GANDERKESEE /HUDE GANDERKESEE/HUDE - Dreimal ist neuerdings Ganderkeseer Recht. Nach zwei Niederlagen gegen den FC Hude hat sich der TSV Ganderkesee gestern nicht lumpen lassen und feierte im Nachholspiel der Fußball-Bezirksklasse einen deutlichen 5:0 (1:0)-Sieg gegen den Rivalen.

„Endlich haben wir einmal so gespielt, wie ich es mir vorstelle. Der Sieg war auch in der Höhe verdient“, freute sich TSV-Trainer Matthias Trätmar. Im zweiten Derby innerhalb von 48 Stunden untermauerten seine Jungs ihre Ambitionen auf die neue Bezirksliga.

Davon kann in Hude derzeit keine Rede sein. „Wir hatten uns viel vorgenommen und wollten aus den beiden Nachholspielen vier Punkte holen.
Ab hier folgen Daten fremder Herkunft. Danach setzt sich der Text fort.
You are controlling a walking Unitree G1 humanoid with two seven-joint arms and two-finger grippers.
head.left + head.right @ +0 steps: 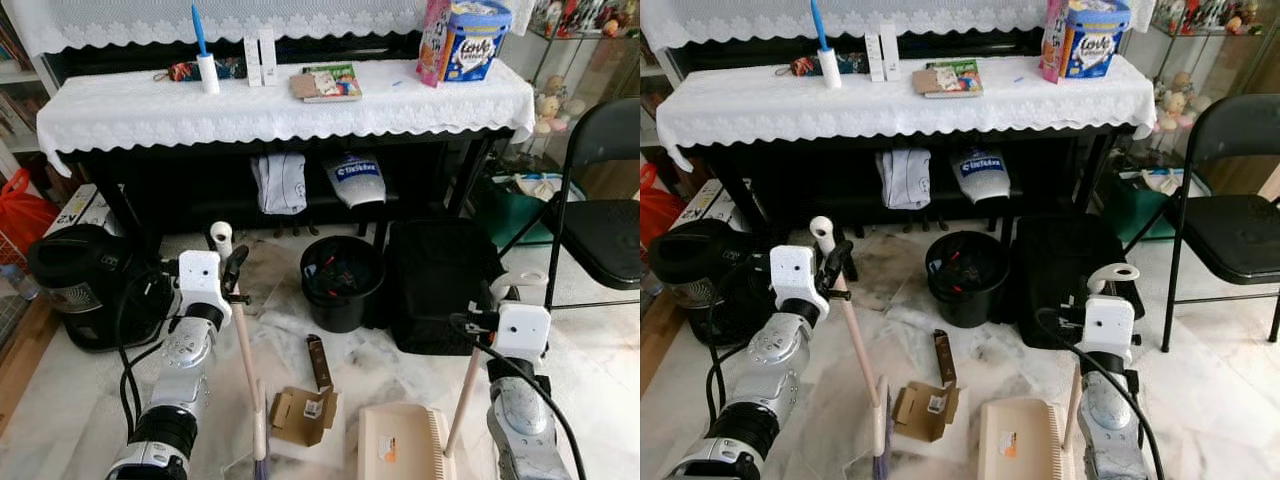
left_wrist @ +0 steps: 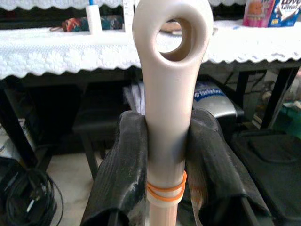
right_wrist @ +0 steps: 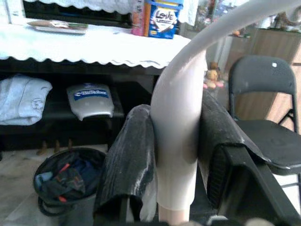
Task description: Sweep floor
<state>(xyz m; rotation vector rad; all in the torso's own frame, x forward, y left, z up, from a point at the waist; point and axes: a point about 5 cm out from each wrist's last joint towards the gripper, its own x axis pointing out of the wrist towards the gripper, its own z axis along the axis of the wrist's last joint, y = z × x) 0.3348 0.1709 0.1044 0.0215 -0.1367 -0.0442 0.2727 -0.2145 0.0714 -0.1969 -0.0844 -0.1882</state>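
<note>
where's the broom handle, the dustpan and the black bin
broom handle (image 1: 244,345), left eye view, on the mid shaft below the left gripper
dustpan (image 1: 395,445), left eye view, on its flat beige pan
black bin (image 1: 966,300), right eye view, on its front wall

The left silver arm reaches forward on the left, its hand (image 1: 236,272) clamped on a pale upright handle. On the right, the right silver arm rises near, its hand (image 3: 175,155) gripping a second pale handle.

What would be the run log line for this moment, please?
left gripper: shut on broom handle | right gripper: shut on dustpan handle | cardboard scrap: on floor
</note>
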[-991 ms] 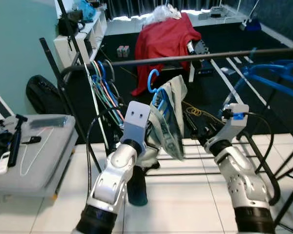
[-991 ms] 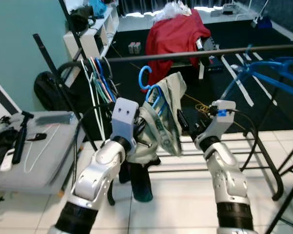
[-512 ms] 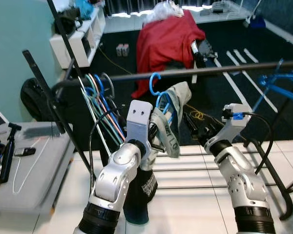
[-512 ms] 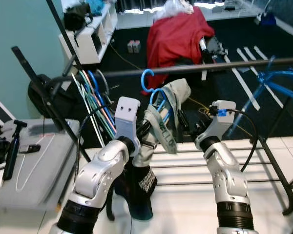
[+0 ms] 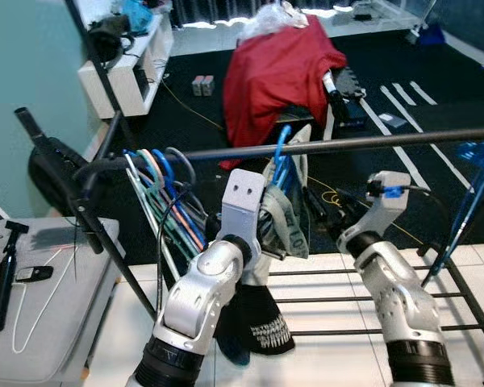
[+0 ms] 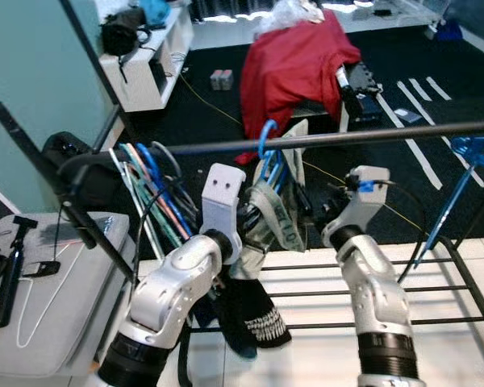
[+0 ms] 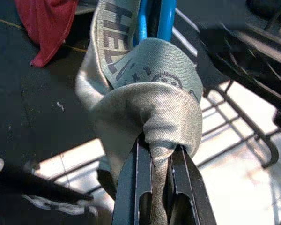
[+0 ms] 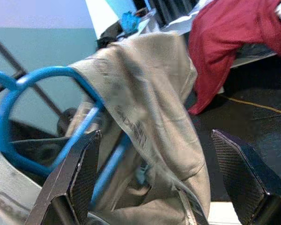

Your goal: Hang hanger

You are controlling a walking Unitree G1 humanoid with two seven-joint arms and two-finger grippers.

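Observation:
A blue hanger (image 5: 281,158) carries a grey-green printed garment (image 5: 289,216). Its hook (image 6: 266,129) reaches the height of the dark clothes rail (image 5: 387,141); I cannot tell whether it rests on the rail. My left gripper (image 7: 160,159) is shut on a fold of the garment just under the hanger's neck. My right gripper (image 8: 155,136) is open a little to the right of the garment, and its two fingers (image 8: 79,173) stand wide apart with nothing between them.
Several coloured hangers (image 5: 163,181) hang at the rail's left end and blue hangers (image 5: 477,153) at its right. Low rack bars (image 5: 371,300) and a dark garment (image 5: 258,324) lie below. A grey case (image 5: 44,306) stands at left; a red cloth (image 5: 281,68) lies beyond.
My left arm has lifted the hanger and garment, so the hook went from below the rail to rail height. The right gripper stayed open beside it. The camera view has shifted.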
Es wurden aber null Punkte“, haderte FC-Spielertrainer Peter Böschen. Noch belegt Hude den achten Tabellenrang, der aber wohl kaum für einen Bezirksliga-Startplatz reichen wird.

Alles andere als Bezirksliga-Format legten die Gäste aber in Ganderkesee an den Tag. Martin Koschei deckte die Abwehrschwächen der Böschen-Elf bereits nach 49 Sekunden auf und brachte den TSV mit einem Flachschuss ins kurze linke Eck in Führung. In der mäßigen ersten Hälfte hatten André Hilfers und Mike Griebenow den Ausgleich auf dem Fuß, scheiterten aber jeweils aus guter Position.
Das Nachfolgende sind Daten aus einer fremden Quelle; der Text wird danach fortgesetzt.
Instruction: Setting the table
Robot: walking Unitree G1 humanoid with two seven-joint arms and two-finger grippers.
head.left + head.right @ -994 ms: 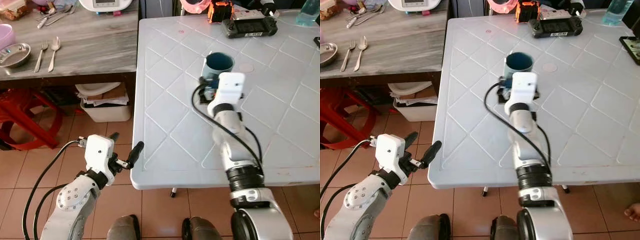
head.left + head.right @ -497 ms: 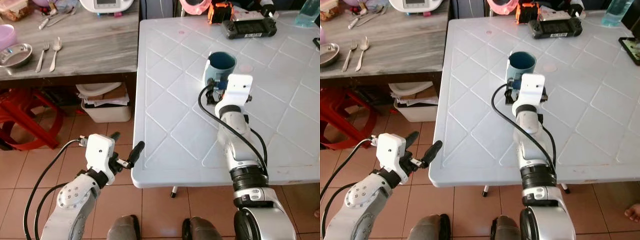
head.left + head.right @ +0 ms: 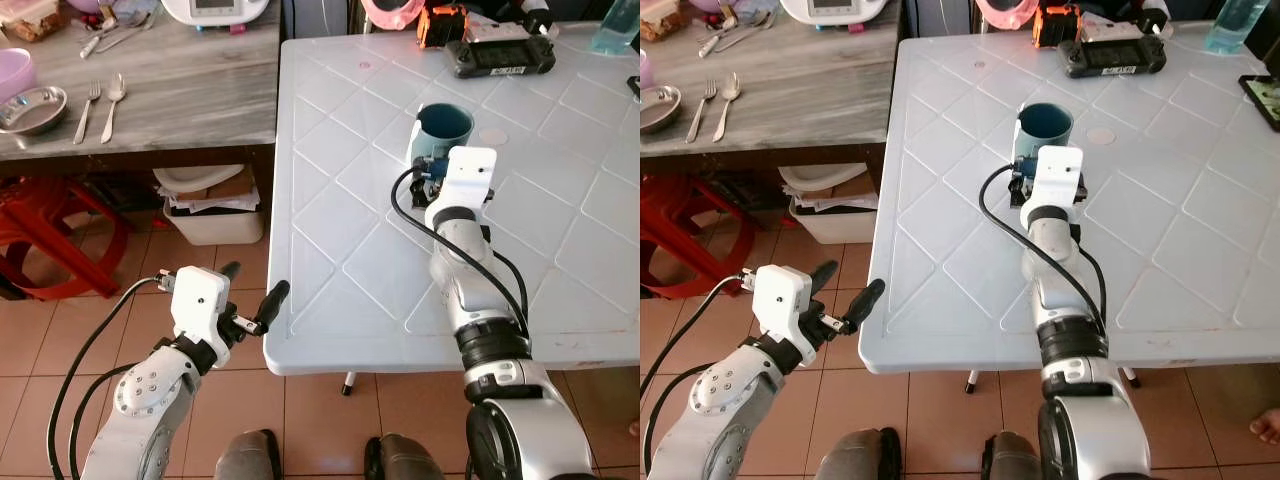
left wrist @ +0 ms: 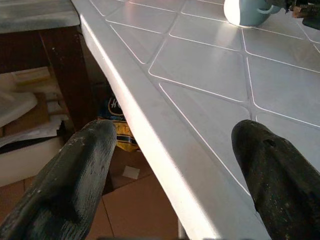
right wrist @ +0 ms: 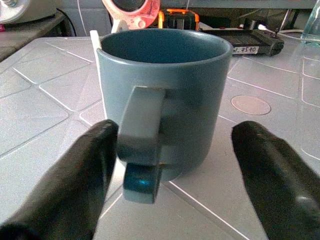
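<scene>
A blue mug (image 3: 442, 127) stands upright on the white table (image 3: 340, 250), its handle turned toward my right wrist. My right gripper (image 5: 172, 135) is open, with one black finger (image 5: 75, 180) beside the handle and the other (image 5: 270, 175) off the mug's opposite side. From above, the wrist housing (image 3: 467, 172) hides those fingers. My left gripper (image 3: 254, 286) hangs open below the table's near left corner, holding nothing; its wrist view looks along the table edge (image 4: 150, 145) toward the mug (image 4: 247, 12).
A grey wooden counter (image 3: 170, 90) to the left holds a fork and spoon (image 3: 100, 100), a metal bowl (image 3: 32, 108) and an appliance. A black controller (image 3: 500, 55) lies at the table's back. A red stool (image 3: 50, 240) and a white bin (image 3: 210, 215) stand on the floor.
My right wrist has drifted slightly to the right and back, staying just behind the mug. The mug and my left arm have not moved.
</scene>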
Wütende Proteste auf der TSV-Bank löste kurz nach Wiederbeginn ein unbeabsichtigtes Handspiel von Böschen im Mittelfeld aus. Die Platzherren forderten vehement die Rote Karte, da Böschen letzter Mann war. Aber der Unparteiische Andreas Hartjen zückte nur Gelb.
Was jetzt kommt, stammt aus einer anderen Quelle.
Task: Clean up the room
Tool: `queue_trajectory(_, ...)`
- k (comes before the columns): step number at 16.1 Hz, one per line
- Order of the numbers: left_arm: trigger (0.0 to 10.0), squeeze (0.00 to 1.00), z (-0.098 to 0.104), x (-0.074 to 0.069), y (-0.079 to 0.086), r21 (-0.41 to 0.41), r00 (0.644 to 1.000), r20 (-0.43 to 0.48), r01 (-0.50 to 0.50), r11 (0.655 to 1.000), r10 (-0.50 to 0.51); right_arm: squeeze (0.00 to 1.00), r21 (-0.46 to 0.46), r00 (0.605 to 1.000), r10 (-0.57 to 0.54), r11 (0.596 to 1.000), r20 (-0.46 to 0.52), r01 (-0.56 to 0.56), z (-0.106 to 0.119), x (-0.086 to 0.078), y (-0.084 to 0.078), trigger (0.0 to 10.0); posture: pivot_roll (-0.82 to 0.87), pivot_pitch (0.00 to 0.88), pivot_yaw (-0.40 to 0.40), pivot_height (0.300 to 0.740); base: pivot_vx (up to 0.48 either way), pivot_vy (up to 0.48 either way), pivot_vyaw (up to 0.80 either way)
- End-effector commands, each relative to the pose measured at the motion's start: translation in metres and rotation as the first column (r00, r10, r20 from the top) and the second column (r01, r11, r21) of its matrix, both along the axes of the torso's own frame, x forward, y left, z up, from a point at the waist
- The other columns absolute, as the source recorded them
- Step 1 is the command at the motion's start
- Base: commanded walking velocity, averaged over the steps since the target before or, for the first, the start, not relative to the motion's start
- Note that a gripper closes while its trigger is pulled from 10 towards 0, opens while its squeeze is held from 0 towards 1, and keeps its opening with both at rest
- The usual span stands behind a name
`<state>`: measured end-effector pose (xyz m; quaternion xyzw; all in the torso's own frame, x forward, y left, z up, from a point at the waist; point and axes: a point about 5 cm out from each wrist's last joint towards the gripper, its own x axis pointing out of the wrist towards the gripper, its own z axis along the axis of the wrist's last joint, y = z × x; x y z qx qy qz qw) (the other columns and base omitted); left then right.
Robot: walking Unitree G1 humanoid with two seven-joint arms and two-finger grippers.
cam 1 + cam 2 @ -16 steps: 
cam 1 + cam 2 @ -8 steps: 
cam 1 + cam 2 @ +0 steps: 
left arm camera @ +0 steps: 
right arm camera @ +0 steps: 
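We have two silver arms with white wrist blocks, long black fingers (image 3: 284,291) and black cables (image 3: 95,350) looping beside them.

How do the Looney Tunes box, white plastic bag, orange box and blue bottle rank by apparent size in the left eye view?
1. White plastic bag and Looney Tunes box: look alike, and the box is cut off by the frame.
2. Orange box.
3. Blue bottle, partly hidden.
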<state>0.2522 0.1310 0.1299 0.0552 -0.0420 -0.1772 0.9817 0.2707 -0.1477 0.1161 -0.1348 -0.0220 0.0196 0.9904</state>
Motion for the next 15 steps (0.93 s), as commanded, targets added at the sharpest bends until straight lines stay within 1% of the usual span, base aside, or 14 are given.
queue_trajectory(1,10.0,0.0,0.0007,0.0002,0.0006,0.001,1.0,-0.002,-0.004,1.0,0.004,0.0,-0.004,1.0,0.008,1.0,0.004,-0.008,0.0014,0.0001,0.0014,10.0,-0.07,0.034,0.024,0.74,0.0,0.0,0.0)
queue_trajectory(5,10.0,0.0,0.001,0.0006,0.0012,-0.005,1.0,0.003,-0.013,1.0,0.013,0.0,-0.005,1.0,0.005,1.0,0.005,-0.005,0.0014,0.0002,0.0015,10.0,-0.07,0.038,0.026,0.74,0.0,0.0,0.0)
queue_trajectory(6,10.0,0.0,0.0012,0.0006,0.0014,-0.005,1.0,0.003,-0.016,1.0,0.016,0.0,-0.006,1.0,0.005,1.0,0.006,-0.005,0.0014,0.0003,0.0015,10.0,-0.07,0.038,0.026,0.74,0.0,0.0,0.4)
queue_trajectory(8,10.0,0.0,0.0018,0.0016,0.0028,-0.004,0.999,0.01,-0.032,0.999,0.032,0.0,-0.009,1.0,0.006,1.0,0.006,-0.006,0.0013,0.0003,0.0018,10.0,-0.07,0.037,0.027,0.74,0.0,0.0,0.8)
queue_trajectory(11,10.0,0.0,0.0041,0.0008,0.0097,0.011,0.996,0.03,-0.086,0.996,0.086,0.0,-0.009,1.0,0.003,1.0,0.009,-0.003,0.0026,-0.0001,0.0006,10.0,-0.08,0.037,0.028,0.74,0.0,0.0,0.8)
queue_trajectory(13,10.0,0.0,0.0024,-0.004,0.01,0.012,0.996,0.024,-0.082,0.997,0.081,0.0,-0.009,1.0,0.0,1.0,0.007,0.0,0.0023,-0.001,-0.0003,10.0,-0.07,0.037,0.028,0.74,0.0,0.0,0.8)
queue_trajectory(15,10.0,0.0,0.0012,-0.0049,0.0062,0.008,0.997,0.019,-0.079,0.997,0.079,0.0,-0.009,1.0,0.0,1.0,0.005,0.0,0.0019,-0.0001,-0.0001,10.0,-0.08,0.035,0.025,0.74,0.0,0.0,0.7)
Nach etwa einer Stunde war von Huder Offensivbemühungen kaum noch etwas zu sehen. Auch der aus dem Urlaub zurückgekehrte Heiko Schwarting konnte die Huder Sturmflaute nicht beheben. Ganderkesee wurde immer überlegener und kam aufgrund einer stark abseitsverdächtigen Aktion durch Koschei zum vorentscheidenden 2:0. Als wenig später der Huder André Hilfers die Ampelkarte sah, war die Partie im Grunde entschieden.

Die torhungrigen Gastgeber wollten aber nichts dem Zufall überlassen und hielten das Tempo weiter hoch. Mit überfallartigen Angriffen schraubten zweimal Stephan Schüttel und Franz Ermandraut das Resultat auf 5:0.